A stately caribou from Alaska, a mountain lion from Utah, a couple of mule deer from Idaho. He took one of the deer heads off the wall, a four-point buck he harvested last year in the South Hills. He recently got back the finished mount from Intermountain Taxidermy and Worldwide Adventures in Twin Falls.

This is a man crazy about hunting. But he didn’t go at all this year.

Sure, Beard was busy. But the late start to 2011’s fall weather was a discouragement -- and not just for Beard.

Deer seasons were off to a slow start this year, according to Idaho Department of Fish and Game and area hunters. And weather was a big factor.

A long winter caused deer in some places, such as the Bennett Hills, to linger on winter range longer than they usually do, which caused some fawn and doe mortality, said Regan Berkley, a regional biologist with Fish and Game. And a warmer fall kept the animals in the mountains longer, where they could better hide from hunters.

“There are a couple of units I’ve heard great things out of,” Berkley said. “And a couple that have been a little slow at times.”

It wasn’t until the last week in October that business picked up for Jeff Frost, owner of Intermountain Taxidermy.

“The weather was just so dang hot,” Frost said. “When it’s like that the deer don’t have much of an excuse to move around a lot. They stay up high, they stay more nocturnal.”

Twin Falls resident Dan Hadley went hunting with a group of friends to units 53 and 46 in late October and early November. Three of the five members harvested a deer, he said. The group didn’t see as many bucks as they usually do in those areas.

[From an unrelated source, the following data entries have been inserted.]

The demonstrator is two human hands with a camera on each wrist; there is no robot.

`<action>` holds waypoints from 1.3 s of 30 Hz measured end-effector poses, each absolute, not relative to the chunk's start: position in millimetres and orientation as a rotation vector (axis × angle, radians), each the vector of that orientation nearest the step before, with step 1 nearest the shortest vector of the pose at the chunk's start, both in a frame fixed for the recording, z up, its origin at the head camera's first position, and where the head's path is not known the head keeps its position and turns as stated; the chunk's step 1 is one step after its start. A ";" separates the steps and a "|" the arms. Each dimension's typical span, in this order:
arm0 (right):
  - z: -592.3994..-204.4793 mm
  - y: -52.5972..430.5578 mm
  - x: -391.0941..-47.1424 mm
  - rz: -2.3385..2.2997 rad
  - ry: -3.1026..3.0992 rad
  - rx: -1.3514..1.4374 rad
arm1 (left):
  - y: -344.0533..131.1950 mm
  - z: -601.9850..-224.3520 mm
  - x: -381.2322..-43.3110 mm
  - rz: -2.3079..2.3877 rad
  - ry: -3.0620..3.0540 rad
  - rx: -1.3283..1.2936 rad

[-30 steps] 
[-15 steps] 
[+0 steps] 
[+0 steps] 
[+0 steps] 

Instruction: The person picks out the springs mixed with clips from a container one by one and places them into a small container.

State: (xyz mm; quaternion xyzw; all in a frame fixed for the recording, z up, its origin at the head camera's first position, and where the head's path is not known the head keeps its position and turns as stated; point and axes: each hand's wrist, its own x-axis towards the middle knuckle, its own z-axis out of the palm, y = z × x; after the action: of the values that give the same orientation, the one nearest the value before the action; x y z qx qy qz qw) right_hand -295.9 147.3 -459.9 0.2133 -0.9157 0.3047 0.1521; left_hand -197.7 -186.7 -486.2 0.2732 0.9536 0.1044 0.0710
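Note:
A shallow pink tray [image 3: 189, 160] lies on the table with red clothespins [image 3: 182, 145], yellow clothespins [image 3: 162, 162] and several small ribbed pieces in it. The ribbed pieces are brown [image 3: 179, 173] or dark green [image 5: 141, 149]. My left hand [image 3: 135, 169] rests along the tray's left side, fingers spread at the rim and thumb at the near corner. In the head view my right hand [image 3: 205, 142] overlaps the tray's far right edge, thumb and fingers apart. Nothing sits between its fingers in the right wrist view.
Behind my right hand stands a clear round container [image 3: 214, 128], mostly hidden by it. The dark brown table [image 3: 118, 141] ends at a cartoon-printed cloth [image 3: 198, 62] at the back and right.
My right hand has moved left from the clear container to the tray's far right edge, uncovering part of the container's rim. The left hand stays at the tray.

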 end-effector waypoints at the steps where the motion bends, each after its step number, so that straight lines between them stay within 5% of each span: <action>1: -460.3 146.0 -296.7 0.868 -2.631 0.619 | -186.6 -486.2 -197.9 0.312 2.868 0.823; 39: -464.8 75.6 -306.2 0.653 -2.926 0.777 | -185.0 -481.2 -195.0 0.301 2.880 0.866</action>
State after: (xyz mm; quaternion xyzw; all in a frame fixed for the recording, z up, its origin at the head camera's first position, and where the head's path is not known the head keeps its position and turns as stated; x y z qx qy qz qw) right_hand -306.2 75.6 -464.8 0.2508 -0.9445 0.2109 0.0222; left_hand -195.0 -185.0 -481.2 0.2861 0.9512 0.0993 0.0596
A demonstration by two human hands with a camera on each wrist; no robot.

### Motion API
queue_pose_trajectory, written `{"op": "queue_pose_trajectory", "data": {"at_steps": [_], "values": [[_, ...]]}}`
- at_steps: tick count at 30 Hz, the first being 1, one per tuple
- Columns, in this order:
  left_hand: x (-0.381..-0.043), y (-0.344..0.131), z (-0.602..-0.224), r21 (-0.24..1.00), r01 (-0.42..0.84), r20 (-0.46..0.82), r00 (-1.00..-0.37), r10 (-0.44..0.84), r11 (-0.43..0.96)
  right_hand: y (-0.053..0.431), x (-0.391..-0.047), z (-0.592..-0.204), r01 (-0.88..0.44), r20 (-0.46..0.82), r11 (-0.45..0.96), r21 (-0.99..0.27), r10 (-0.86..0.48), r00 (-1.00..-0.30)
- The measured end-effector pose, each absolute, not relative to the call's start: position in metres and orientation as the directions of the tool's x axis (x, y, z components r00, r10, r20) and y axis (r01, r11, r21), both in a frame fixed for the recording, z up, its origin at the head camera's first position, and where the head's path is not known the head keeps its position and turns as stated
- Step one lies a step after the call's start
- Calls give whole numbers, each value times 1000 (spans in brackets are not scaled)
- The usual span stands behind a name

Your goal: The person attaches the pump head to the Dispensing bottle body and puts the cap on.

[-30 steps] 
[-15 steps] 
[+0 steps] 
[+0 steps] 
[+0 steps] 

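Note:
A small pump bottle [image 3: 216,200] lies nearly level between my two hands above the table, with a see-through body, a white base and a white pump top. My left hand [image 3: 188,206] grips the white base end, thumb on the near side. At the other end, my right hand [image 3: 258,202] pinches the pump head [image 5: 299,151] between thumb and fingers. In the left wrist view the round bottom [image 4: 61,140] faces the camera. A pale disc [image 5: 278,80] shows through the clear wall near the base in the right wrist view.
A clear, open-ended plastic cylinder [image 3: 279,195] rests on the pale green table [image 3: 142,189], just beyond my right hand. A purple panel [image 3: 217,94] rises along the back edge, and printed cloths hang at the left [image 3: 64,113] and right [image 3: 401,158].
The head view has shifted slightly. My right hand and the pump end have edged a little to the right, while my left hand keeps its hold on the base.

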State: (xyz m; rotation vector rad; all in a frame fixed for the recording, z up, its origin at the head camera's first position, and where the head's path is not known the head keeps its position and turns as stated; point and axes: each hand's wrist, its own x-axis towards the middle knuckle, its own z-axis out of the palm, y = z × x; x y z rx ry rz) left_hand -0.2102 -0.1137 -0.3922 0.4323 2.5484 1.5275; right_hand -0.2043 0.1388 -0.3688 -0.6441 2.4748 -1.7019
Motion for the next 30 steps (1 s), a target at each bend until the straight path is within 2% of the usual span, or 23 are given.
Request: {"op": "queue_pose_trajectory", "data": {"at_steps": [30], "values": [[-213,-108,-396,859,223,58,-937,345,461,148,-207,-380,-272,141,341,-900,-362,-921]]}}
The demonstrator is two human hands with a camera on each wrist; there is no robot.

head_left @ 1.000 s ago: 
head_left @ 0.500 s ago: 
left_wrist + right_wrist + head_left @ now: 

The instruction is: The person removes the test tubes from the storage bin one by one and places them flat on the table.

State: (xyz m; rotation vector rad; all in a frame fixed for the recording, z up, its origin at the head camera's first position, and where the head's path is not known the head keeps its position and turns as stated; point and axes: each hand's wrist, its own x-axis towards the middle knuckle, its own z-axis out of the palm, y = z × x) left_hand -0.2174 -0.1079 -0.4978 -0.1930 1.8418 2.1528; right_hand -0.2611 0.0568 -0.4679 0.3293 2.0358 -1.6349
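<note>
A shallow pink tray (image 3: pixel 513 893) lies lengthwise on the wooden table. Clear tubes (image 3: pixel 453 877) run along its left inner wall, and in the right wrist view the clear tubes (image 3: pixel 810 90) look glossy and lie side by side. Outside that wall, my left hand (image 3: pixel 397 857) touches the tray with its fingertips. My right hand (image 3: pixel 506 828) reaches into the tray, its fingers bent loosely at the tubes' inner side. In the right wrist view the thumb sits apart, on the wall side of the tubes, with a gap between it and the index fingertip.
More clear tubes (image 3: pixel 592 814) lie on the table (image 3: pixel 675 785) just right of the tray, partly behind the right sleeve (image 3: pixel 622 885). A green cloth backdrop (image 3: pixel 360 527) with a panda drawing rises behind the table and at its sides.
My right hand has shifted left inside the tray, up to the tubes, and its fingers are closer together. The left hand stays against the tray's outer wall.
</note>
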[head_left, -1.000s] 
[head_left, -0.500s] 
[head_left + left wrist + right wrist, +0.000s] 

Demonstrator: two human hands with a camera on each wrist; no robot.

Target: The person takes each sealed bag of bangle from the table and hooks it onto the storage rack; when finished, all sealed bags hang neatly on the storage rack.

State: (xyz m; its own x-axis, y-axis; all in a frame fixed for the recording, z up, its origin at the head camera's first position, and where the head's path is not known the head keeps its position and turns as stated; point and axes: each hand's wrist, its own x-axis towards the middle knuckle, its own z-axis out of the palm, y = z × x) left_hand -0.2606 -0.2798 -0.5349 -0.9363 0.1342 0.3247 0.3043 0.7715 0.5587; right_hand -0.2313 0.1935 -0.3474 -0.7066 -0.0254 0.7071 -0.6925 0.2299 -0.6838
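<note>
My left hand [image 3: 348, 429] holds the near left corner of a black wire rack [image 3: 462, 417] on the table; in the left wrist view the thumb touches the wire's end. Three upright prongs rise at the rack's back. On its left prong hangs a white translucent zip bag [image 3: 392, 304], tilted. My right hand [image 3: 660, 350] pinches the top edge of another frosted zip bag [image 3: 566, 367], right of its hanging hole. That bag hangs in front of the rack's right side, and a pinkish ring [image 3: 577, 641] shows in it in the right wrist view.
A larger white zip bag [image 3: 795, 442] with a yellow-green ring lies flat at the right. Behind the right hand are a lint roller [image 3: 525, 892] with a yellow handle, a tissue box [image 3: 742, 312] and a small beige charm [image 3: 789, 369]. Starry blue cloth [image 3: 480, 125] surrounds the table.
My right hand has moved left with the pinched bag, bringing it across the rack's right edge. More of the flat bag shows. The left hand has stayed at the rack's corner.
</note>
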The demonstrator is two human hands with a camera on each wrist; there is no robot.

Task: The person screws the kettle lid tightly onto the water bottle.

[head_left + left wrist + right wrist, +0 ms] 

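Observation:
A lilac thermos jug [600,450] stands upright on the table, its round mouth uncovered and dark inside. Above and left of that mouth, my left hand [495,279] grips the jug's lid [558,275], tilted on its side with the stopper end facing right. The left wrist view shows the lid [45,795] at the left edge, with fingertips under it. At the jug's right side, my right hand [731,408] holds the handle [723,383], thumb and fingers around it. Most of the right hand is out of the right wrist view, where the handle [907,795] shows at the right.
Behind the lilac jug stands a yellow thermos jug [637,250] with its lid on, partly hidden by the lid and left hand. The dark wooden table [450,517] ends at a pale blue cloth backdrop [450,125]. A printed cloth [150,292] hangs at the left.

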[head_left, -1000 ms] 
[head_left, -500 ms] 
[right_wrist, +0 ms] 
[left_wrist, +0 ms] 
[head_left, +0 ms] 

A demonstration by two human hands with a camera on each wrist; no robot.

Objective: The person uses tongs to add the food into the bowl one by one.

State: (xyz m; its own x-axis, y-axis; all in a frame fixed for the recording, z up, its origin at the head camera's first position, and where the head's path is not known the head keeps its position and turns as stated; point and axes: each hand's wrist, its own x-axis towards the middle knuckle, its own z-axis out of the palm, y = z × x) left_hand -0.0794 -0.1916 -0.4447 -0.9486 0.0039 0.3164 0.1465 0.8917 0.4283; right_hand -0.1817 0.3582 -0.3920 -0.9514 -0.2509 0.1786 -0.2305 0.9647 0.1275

“We saw a lot of doe,” Hadley said, noting that most of the hunters he knows complained about the late start of ideal hunting weather.

The South Hills is one area where there have been reports of hunter success, Berkley said. “We’ve had really good reports from that area throughout the season. Again, we had a little bit of a slow opener but it picked up nicely.”

What’s the outlook for deer hunting next year?

“I’m going to hold off on that until we see what winter does,” Berkley said.